> Provided data
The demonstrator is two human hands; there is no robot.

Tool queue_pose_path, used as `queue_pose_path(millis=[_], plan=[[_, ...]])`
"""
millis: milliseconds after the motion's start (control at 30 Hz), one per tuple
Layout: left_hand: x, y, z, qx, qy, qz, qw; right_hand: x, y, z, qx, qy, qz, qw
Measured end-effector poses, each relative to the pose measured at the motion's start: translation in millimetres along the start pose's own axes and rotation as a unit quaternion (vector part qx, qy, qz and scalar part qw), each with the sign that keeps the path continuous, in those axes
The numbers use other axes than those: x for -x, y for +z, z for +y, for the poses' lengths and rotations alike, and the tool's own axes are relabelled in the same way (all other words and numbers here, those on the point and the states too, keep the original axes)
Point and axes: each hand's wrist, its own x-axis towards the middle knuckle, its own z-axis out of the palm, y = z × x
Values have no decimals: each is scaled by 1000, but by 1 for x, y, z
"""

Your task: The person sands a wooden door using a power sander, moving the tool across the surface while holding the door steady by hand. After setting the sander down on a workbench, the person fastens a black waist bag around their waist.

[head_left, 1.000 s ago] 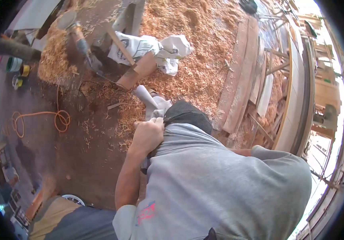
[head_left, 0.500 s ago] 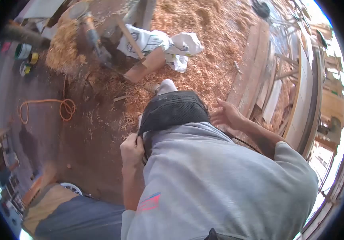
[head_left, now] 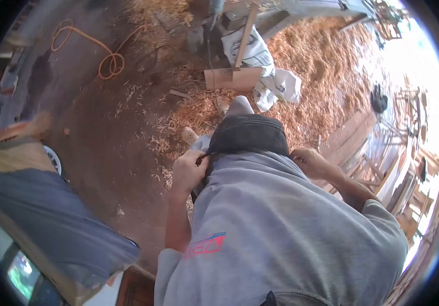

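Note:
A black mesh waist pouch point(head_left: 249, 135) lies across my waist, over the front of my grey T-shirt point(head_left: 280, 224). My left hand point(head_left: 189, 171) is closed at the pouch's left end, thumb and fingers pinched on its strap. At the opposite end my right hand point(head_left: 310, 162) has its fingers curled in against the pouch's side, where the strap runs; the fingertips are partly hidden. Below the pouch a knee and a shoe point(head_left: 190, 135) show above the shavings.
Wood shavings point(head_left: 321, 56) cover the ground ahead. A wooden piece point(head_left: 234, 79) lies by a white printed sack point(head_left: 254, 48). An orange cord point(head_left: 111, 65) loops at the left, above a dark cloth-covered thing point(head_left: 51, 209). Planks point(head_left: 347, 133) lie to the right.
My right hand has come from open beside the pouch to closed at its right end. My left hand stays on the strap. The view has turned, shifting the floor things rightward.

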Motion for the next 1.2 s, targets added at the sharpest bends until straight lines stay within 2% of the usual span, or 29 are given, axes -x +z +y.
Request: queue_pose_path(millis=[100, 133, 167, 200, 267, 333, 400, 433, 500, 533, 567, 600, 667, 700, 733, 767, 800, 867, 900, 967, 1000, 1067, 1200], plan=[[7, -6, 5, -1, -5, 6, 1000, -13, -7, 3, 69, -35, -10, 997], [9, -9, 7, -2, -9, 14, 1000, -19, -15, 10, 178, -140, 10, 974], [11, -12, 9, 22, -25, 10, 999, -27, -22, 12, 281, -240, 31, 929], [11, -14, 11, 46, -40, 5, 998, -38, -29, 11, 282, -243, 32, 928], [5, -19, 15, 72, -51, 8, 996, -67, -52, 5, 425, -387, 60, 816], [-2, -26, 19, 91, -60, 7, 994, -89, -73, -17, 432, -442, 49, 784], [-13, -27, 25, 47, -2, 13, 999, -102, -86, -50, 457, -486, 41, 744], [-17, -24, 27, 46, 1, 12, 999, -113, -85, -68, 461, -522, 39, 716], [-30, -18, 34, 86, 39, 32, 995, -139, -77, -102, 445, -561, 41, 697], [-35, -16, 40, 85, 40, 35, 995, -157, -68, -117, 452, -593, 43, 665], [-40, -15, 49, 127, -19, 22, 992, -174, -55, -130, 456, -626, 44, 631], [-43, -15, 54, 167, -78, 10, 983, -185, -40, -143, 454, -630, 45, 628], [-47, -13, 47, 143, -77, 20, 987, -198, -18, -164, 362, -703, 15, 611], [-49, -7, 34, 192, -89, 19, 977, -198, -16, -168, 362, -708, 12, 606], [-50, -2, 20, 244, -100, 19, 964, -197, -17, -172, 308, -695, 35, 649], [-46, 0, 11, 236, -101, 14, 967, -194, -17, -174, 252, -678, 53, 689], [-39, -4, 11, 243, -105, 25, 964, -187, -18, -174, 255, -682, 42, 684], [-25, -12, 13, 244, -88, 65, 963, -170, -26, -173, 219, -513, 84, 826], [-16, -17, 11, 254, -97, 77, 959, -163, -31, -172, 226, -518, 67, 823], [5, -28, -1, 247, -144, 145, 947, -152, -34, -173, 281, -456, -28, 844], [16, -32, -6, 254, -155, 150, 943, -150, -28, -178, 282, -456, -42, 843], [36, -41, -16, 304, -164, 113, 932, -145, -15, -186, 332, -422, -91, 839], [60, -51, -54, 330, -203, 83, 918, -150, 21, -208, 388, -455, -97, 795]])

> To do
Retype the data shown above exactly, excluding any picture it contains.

> Final answer
The demonstrator is two human hands; there is no robot.

Tool queue_pose_path, used as `queue_pose_path(millis=[_], plan=[[_, ...]])`
"""
millis: milliseconds after the motion's start (control at 30 Hz), one per tuple
Layout: left_hand: x, y, z, qx, qy, qz, qw; right_hand: x, y, z, qx, qy, qz, qw
Measured end-effector poses, each relative to the pose measured at the motion's start: translation in millimetres along the start pose's own axes and rotation as a unit quaternion (vector part qx, qy, qz and scalar part qw), each with the sign that keeps the path continuous, in those axes
The numbers use other axes than those: x for -x, y for +z, z for +y, for the poses' lengths and rotations alike, and the tool's own axes are relabelled in the same way (all other words and numbers here, those on the point and the states too, keep the original axes)
Point and axes: each hand's wrist, its own x-axis towards the middle knuckle, its own z-axis out of the palm, y = z × x
Values have no decimals: each is scaled by 1000, but by 1 for x, y, z
"""

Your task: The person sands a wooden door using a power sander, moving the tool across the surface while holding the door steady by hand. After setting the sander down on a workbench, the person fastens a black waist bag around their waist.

[head_left, 1.000 s ago] 
[head_left, 0.500 s ago] 
[head_left, now] 

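Note:
A black mesh waist pouch point(head_left: 249, 135) lies across my waist, over the front of my grey T-shirt point(head_left: 280, 224). My left hand point(head_left: 189, 171) is closed at the pouch's left end, thumb and fingers pinched on its strap. At the opposite end my right hand point(head_left: 310, 162) has its fingers curled in against the pouch's side, where the strap runs; the fingertips are partly hidden. Below the pouch a knee and a shoe point(head_left: 190, 135) show above the shavings.
Wood shavings point(head_left: 321, 56) cover the ground ahead. A wooden piece point(head_left: 234, 79) lies by a white printed sack point(head_left: 254, 48). An orange cord point(head_left: 111, 65) loops at the left, above a dark cloth-covered thing point(head_left: 51, 209). Planks point(head_left: 347, 133) lie to the right.
My right hand has come from open beside the pouch to closed at its right end. My left hand stays on the strap. The view has turned, shifting the floor things rightward.
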
Motion for the next 1.2 s, targets added at the sharpest bends until straight lines stay within 2% of the usual span, or 29 are given, axes -x +z +y.
Request: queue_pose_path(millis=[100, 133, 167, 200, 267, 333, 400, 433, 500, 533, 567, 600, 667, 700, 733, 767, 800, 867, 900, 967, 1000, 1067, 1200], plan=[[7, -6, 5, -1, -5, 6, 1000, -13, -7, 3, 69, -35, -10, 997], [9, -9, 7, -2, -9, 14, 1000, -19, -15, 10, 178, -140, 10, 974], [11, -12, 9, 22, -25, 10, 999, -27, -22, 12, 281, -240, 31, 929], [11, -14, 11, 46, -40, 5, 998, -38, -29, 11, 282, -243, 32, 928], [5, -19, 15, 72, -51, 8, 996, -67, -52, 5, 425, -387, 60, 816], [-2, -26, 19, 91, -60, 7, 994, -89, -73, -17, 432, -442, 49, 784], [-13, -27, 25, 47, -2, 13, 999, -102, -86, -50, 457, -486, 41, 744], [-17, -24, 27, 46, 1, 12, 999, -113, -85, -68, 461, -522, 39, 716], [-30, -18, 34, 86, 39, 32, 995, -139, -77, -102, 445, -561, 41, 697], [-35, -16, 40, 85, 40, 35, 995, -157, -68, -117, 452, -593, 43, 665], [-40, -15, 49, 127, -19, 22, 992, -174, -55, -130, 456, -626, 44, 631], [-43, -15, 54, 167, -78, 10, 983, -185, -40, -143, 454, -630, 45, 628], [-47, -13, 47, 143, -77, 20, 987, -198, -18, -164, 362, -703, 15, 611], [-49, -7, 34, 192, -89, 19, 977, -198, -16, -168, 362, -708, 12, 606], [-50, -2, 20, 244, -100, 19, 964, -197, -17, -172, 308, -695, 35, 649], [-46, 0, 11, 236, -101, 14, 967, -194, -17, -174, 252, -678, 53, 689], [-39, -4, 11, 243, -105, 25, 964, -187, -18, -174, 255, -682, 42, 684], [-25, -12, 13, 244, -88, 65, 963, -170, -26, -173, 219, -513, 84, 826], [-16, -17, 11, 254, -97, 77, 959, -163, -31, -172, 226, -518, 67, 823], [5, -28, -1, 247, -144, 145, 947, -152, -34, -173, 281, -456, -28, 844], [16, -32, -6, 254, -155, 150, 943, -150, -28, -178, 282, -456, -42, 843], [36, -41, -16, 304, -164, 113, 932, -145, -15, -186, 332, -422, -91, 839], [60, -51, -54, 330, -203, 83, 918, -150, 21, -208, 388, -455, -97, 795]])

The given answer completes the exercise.